---------- Input data

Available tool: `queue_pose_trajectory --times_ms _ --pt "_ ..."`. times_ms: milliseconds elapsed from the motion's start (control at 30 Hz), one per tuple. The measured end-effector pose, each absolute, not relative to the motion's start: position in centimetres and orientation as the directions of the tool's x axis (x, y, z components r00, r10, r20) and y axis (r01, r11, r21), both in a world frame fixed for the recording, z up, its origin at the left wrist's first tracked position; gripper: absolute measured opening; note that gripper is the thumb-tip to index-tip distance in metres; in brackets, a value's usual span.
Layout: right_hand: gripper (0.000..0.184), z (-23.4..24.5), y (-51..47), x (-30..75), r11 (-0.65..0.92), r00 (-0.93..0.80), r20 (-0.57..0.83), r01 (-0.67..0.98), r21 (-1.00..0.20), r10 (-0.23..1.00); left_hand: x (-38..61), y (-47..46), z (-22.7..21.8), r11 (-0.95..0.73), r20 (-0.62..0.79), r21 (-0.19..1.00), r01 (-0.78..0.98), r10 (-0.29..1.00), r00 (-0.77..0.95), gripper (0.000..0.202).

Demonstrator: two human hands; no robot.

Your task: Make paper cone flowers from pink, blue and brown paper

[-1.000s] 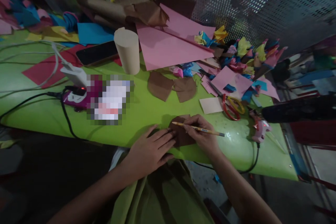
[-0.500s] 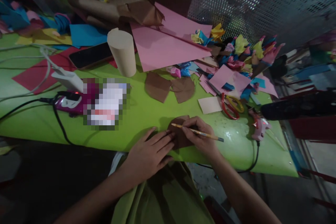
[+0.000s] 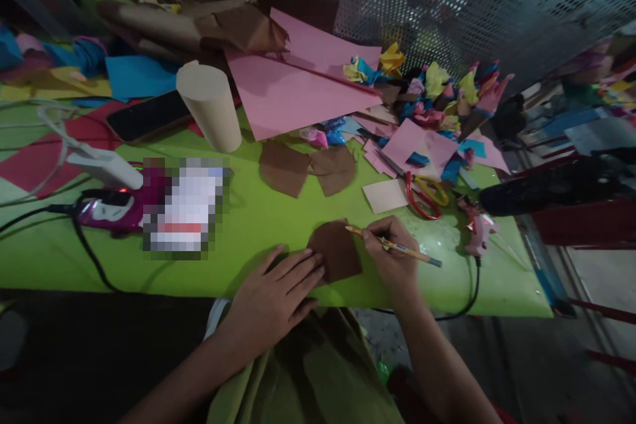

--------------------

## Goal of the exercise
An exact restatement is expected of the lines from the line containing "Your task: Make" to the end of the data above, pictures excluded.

## Task answer
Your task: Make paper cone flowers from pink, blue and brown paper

[-1.000s] 
[-0.500s] 
[+0.000s] 

The required output has now been supplied.